So for this i knew the targe parameter was p so the standard error is $\sqrt{\frac{pq}{n}}$ and that is equal to 0.05 and since we are finding the 99% C.I. our $Z_\alpha /2$ = 2.575

so my formula became

$0.05 = 2.575 \cdot \sqrt{\frac{(0.7)(0.3)}{n}} \Rightarrow n = 556.07 = 557$

b) You are to conduct a sample survey to determine the mean annual family income in a rural area. The question is, “How many families should be sampled?” In a pilot study of just 10 families, the standard deviation of the sample was $\$500$. The sponsor of the survey wants to use the 95 per cent confidence level. The estimate is to be within $\$100$. How many families’ should be interviewed?

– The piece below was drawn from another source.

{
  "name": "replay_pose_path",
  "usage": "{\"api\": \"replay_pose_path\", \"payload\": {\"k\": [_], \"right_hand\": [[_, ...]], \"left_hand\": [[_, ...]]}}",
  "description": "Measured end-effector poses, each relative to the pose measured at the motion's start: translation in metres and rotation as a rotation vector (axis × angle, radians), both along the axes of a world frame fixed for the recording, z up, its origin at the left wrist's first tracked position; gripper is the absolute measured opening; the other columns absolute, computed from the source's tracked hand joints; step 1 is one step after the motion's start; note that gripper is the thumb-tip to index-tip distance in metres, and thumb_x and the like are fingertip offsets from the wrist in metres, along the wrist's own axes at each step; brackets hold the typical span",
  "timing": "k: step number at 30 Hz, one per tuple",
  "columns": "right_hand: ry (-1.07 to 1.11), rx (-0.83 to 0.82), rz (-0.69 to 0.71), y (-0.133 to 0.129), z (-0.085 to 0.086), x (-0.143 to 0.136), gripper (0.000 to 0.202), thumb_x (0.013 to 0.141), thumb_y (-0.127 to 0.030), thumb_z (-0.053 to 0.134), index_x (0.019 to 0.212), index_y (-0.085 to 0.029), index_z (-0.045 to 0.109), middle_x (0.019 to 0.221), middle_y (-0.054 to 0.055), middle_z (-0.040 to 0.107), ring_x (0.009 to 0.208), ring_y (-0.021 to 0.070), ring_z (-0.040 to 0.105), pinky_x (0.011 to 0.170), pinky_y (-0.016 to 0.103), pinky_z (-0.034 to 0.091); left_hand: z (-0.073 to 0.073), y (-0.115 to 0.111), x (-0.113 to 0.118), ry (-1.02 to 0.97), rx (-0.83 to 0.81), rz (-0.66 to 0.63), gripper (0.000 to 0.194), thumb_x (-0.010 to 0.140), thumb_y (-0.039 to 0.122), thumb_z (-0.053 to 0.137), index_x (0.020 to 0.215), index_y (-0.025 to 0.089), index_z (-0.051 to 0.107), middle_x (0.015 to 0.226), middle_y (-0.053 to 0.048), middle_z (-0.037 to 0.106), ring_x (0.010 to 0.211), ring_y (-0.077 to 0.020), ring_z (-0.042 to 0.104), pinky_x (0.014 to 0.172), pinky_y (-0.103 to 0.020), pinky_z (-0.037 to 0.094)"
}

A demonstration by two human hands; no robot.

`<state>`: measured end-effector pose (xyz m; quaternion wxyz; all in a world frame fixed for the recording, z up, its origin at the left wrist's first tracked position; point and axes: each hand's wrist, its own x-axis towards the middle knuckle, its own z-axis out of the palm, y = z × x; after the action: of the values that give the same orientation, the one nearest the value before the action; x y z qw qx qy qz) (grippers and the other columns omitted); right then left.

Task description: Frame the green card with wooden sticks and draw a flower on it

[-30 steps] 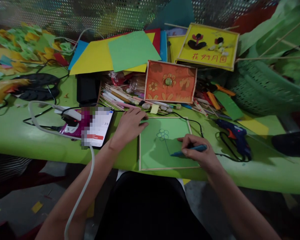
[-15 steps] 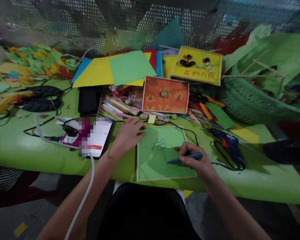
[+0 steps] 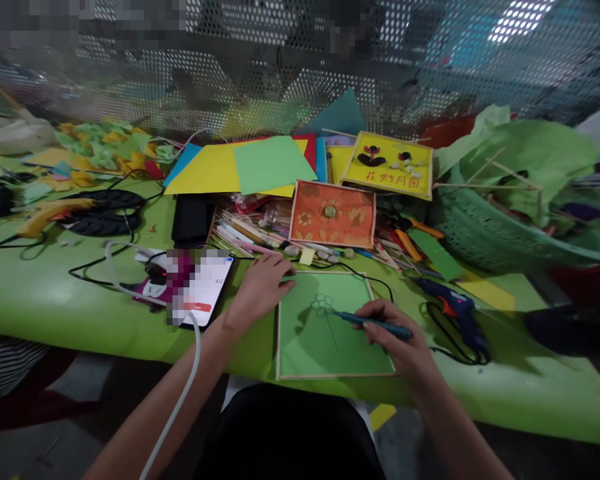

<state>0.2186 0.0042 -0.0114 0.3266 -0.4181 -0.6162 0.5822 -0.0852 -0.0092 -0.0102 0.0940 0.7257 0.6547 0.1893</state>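
A green sheet with a thin wooden frame (image 3: pixel 305 353) lies on the table in front of me. On it is a drawn flower (image 3: pixel 322 305) with round petals and one long stem line. My right hand (image 3: pixel 393 333) grips a blue-green marker (image 3: pixel 375 325), its tip just right of the flower; whether it touches the sheet I cannot tell. My left hand (image 3: pixel 265 283) rests flat by the frame's upper left corner, fingers loosely spread, holding nothing. A phone (image 3: pixel 207 290) with a lit screen, partly blurred out, lies left of that hand.
Behind the frame are an orange framed picture (image 3: pixel 333 213), a yellow framed picture (image 3: pixel 387 165) and several pens and sticks (image 3: pixel 245 235). A blue glue gun (image 3: pixel 455 310) with a cable lies right, below a green basket (image 3: pixel 520 213). A yellow glue gun (image 3: pixel 55 215) lies left.
The marker tip has moved from the stem's lower end up beside the flower. My left hand stays by the frame's corner. The whole view has tilted upward.
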Motion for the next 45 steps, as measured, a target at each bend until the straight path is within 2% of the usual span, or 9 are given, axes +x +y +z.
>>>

For this I kinda got confused because it said how many family should be interviewed but we are given 10 families? but I was going to follow my procedure as in a but I didnt know where the n would come from because we are give the S.D. ?

or would it be this

$100 = 1.96 \cdot \frac{500}{\sqrt{n}}$ and solve for n afterwards?

c) A student conducted a study and reported that an 80% confidence interval ranged from 48 to 52. He was sure the sample standard deviation was 16 and that the sample was at least 30, but could not remember the exact number (i.e., the size of the sample). Can you help him out?

for this since we are finding the 80% CI our area is 0.9 and our critical value now would be 1.285.

ans since we know it ranged from 48 to 52 our mean is $\frac{48+52}{2} = 50$ and then that is equal to

$50 = 1.285 \cdot \frac{16}{\sqrt{n}}$ and then solve for n only confusion was is that number 50 right?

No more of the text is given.